So, it seems the road signs should be more descriptive. I see Hidden Oak Ct. and Ponderosa Dr. but I am proposing these:
No Wild Turkeys Terrace
Chased Away Cougars Ct.
Once There Were Black Bears Cir.
Lost Predators Way
Too Many Deer Dr.
And having mentioned Milton I feel I must include Paradise Lost PL.
So, he tentatively began to share short musings on social media; playing games, experimenting.
Yukon Cornelius – 10/20/2017
We’ve had a lot of fog lately. To quote Yukon Cornelius, one of the great esoteric characters of twentieth century American literature, “The fog is as thick as peanut butter.”
Or,
Geese – 11/08/2017
After my evening walk I came to the conclusion that every Canada goose migrating along the Rocky Mountain Flyway arrived in our neighborhood between 4:30 and 5:00 PM. The skies were dense with down in gigantic arrow patterns of one hundred or more birds, a few groups completing gorgeous, graceful water landings in the small lake near our home. The gathering of American coots by the shore were not impressed.
Then, thirty seconds after the Big Bang, the words themselves began to collide in random explosions building their own final structure to this particular universe.
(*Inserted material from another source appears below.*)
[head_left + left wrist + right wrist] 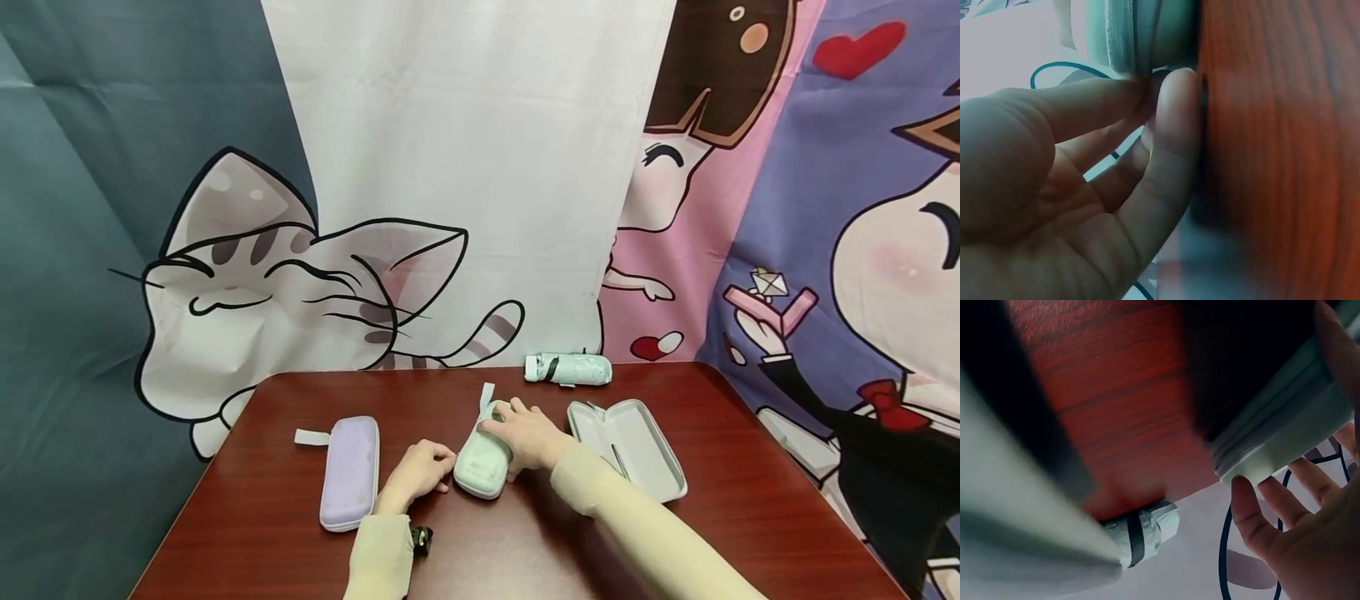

Hannah’s Story – 11/30/2017
Crepuscular. That is what he becomes this time of year. Most days we are home from our morning walk before sunrise and it is now dark by the time we return from the evening walk. This sometimes concerns me regarding his mental health. Should he be so content alone on the trails with so few people around? Is it wrong to partake in conversations with coyotes? He actually gets a little pissed off when crossing paths with other humans. And any flash of light from a vehicle passing in the distance or an offensively bright house light briefly exposed through the trees or by a dip in the terrain can send him over the edge (emotionally, not like walking off a cliff or anything). Just recently there has been a guy bicycling around, having unfortunately fallen victim to marketing professionals, with the latest balloon tires and obnoxiously bright, can be seen from outer space headlight. Truly annoying.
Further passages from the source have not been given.